● **Activity**
The data below holds the lines to copy: everything from the line containing "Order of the" to the line containing "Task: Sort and", both ends included, set down exactly.
%%
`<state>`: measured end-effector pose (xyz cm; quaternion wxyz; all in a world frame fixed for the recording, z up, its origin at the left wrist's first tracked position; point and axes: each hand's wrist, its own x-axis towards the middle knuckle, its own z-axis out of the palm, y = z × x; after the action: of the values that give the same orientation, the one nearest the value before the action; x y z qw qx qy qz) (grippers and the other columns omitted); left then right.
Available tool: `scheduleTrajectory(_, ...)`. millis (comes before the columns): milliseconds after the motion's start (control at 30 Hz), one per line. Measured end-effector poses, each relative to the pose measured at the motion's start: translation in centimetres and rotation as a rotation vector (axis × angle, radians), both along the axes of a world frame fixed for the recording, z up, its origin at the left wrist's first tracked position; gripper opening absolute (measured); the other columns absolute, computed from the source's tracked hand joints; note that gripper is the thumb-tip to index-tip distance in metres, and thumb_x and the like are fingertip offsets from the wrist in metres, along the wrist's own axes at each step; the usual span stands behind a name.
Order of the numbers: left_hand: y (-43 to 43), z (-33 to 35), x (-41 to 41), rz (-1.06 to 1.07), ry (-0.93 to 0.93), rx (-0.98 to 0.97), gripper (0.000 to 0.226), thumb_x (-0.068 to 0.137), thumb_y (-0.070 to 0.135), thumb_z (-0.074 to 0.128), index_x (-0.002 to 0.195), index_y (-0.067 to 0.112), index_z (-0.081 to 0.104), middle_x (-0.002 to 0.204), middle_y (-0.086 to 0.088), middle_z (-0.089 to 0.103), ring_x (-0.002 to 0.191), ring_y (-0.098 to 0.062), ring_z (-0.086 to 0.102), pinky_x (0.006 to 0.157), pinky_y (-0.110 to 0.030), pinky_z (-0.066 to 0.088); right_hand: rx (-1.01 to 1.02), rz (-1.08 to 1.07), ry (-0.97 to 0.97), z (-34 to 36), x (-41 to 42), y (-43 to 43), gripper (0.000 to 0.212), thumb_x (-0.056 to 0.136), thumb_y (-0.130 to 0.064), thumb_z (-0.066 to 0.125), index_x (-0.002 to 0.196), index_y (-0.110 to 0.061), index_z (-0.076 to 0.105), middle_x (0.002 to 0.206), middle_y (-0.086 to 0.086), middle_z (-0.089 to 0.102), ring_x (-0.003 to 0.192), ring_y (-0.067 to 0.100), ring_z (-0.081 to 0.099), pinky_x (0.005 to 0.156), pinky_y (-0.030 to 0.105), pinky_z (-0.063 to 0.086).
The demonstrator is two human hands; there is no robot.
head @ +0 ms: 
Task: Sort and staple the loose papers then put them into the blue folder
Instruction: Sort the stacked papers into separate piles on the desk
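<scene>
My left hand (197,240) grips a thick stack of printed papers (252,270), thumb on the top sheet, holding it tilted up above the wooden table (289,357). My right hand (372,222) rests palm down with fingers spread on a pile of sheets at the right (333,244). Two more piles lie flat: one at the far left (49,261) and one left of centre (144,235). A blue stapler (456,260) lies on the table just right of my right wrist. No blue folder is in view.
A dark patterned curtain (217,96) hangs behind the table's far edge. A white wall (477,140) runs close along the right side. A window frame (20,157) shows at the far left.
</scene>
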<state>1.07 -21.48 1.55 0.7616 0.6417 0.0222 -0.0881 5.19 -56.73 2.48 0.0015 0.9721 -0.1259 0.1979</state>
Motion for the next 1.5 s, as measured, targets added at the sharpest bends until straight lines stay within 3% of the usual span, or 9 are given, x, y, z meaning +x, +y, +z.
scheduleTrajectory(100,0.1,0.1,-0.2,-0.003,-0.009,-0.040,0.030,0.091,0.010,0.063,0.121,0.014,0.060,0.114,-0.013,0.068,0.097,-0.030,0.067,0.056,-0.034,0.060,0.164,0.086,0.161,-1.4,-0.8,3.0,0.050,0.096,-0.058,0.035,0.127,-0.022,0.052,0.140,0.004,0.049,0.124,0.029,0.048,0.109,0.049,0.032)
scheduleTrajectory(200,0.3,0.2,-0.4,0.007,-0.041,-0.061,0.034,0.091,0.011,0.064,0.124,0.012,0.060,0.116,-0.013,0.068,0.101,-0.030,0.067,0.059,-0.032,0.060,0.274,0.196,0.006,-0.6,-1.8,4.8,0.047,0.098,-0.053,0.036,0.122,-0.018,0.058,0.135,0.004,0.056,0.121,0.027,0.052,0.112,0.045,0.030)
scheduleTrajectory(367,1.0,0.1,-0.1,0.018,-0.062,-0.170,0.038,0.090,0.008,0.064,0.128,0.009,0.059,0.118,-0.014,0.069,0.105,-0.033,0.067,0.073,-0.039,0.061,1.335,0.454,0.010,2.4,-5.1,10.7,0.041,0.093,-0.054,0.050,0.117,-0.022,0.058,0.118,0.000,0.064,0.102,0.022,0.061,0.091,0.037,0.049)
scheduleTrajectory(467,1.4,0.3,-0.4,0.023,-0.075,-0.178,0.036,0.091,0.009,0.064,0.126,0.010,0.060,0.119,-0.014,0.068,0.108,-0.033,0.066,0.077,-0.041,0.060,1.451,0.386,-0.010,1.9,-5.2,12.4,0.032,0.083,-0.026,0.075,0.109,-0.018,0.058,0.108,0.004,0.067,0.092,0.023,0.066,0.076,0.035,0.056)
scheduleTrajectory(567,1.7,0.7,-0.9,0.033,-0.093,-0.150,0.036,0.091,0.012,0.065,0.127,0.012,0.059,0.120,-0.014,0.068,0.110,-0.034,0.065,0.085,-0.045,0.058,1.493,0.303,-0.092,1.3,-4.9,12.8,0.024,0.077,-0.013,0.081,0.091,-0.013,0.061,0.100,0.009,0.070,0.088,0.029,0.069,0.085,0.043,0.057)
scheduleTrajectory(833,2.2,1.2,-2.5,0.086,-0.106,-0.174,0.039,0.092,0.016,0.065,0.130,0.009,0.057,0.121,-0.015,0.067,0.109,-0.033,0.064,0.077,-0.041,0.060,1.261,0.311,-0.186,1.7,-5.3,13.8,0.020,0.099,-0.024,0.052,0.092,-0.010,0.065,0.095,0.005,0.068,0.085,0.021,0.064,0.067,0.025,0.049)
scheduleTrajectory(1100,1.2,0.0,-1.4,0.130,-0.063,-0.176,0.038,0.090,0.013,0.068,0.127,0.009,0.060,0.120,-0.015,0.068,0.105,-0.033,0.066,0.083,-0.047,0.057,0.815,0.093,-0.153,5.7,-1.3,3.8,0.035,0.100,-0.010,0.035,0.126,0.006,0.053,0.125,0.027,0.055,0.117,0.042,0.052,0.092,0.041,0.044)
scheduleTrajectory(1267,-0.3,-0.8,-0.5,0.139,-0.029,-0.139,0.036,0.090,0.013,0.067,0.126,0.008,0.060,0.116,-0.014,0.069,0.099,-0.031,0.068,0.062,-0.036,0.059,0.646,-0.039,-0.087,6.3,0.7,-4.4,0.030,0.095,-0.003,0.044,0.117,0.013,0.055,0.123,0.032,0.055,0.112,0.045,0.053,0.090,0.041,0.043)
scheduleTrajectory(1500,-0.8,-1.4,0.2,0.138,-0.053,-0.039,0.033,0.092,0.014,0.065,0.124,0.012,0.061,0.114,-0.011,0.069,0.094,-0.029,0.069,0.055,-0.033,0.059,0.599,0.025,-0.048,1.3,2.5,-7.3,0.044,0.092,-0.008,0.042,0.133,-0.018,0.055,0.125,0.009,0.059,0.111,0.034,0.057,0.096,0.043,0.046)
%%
● **Task result**
Order of the numbers: left_hand: y (-43 to 43), z (-33 to 35), x (-41 to 41), rz (-1.06 to 1.07), ry (-0.93 to 0.93), rx (-0.98 to 0.97), gripper (0.000 to 0.226), thumb_x (-0.068 to 0.137), thumb_y (-0.070 to 0.135), thumb_z (-0.074 to 0.128), index_x (-0.002 to 0.195), index_y (-0.067 to 0.112), index_z (-0.081 to 0.104), middle_x (-0.002 to 0.204), middle_y (-0.086 to 0.088), middle_z (-0.089 to 0.103), ring_x (-0.002 to 0.191), ring_y (-0.098 to 0.062), ring_z (-0.086 to 0.102), pinky_x (0.006 to 0.157), pinky_y (-0.110 to 0.030), pinky_z (-0.066 to 0.088); right_hand: rx (-1.01 to 1.02), rz (-1.08 to 1.07), ry (-0.97 to 0.97), z (-34 to 36), x (-41 to 42), y (-43 to 43), gripper (0.000 to 0.212), thumb_x (-0.056 to 0.136), thumb_y (-0.130 to 0.064), thumb_z (-0.066 to 0.125), index_x (-0.002 to 0.196), index_y (-0.110 to 0.061), index_z (-0.076 to 0.105), middle_x (0.002 to 0.206), middle_y (-0.086 to 0.086), middle_z (-0.089 to 0.102), ring_x (-0.003 to 0.192), ring_y (-0.067 to 0.100), ring_z (-0.081 to 0.099), pinky_x (0.005 to 0.156), pinky_y (-0.030 to 0.105), pinky_z (-0.063 to 0.086).
The demonstrator is two human hands; there is no robot.
head @ +0 ms: 
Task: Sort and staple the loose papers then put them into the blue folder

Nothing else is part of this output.